Common post-meeting ambiguity provides a digital record of commitment. If the participant accepts the delivery, it is picked up, delivered and tracked. This change transforms AI from a passive assistant into a persistent partner that drives project speed and ensures that “stealth drives” no longer hold back critical workflows. This provision is what causes large businesses to lose their agility which results in them falling behind smaller competitors.

What does this mean for the CIO

For the CIO, the evolution of Zoom marks a shift in the “center of gravity” of business data.

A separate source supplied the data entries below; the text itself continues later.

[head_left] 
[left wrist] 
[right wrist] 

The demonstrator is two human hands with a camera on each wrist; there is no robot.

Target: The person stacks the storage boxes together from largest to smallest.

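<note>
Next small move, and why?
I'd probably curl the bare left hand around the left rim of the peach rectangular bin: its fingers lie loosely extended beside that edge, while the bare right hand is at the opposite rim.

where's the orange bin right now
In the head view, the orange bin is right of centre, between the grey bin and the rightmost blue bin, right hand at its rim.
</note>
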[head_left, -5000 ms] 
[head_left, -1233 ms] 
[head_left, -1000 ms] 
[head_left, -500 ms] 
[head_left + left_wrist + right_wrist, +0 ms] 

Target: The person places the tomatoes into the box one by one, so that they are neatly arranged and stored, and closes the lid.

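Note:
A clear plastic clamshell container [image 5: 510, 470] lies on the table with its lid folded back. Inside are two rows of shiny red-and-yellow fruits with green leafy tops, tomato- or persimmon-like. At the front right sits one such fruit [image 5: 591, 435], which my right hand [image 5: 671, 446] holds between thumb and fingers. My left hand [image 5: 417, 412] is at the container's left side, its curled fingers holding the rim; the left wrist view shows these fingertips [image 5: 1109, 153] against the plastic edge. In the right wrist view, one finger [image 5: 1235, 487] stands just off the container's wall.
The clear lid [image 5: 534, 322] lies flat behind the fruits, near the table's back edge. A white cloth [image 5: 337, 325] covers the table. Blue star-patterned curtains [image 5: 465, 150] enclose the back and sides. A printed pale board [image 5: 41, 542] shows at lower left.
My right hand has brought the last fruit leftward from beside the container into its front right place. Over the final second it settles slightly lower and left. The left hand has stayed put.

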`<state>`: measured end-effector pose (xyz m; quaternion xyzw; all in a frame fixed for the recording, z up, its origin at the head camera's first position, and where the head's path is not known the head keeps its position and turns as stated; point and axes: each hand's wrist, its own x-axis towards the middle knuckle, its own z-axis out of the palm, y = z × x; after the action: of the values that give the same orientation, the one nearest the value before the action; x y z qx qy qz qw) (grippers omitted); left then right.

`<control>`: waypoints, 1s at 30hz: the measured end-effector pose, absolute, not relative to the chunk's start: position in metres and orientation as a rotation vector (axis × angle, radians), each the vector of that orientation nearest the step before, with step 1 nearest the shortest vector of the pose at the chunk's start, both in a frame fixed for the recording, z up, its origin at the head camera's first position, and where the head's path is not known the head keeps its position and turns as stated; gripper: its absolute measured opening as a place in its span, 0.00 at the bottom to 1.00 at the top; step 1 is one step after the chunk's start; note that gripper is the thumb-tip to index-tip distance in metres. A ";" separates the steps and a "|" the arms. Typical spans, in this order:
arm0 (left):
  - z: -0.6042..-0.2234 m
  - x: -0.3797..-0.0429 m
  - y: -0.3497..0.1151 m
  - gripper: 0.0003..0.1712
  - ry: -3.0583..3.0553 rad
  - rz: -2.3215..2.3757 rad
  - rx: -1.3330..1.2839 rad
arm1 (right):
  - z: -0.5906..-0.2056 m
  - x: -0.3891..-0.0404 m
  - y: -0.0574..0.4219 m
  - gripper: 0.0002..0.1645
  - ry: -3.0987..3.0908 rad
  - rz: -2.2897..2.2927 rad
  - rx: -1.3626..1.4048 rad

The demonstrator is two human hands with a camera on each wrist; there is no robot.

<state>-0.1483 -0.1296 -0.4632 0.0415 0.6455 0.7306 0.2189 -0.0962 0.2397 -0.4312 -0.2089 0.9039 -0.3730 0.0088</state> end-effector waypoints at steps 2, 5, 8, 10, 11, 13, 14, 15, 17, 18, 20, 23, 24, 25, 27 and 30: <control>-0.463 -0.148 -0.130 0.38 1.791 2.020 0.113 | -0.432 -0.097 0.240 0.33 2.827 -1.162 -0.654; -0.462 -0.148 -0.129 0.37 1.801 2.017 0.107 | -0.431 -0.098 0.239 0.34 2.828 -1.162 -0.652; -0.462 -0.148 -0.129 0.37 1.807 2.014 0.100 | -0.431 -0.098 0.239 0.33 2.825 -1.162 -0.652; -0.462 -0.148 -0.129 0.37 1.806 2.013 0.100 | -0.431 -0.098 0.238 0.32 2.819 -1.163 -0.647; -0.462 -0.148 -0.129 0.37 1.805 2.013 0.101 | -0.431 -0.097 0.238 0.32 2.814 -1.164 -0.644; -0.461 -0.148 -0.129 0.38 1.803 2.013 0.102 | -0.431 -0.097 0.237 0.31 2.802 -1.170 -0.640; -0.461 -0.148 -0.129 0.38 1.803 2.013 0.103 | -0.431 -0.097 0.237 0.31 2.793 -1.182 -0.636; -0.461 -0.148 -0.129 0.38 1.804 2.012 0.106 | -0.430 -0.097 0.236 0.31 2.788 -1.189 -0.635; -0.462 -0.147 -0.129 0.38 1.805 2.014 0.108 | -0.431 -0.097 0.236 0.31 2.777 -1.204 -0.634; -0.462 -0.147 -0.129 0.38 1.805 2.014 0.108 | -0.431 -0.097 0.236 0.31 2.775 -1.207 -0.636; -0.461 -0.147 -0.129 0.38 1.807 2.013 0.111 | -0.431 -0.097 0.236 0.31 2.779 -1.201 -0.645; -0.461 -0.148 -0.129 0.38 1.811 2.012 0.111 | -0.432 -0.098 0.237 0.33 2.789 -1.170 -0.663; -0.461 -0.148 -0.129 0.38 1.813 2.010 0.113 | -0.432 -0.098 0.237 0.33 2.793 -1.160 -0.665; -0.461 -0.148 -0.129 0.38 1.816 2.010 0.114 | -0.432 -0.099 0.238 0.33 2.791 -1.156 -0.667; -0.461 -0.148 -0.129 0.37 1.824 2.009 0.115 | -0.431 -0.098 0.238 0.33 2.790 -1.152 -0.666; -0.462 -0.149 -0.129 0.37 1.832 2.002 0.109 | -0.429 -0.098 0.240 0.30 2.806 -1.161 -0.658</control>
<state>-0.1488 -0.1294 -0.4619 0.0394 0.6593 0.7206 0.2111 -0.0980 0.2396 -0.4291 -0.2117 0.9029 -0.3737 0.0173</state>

  • To reduce tool fatigue: By combining disparate tools into a single AI-enabled ecosystem, CIOs can reduce the cognitive burden of employees and the integration burden of IT.
  • Data fee: An agent approach means that data no longer resides in silos. If AI can track a project from the phone to the whiteboard session to the final document, the CIO is no longer managing disparate applications; they manage the continuous flow of the company’s intelligence.
  • ROI for “earned time”: The main metric is changing to “context time.” The more an employee can quickly understand the current status of a project without human intervention, the more organizational value is realized.

Zoom Effects

As Zoom pivots toward this future of the agent, the company faces several strategic needs:

  1. Identity challenge: Zoom should continue to fight the “video only” perception. Its success depends on the market viewing it as an “operating system” rather than an assembly tool.
  2. Platform compatibility: To truly have an “agent,” Zoom’s AI will need to integrate seamlessly with third-party ecosystems (Salesforce, ServiceNow, Jira). The more “open” their agent structure is, the more important Zoom becomes.
  3. Security and trust: As AI moves from shortening meetings to “holding people accountable” and managing workflows, the privacy and security of that data will face greater scrutiny. Zoom’s “AI-first” structure must remain “Trust-first” to maintain its focus on a regulated business.

Finally, Perspectives showed that Zoom is no longer content to be just a place to discuss work; it aims to be a working engine. It’s definitely a departure from where the industry has been, but Zoom has never been afraid to do things differently. The platform is ready, and products are coming out at a rapid pace.

Can Zoom change the way people work? Only time will tell, but with companies making heavy AI investments, Zoom will certainly have a chance.

Zeus Kerravala is a principal analyst at ZK Research, a division of Kerravala Consulting. He wrote this article for SiliconANGLE.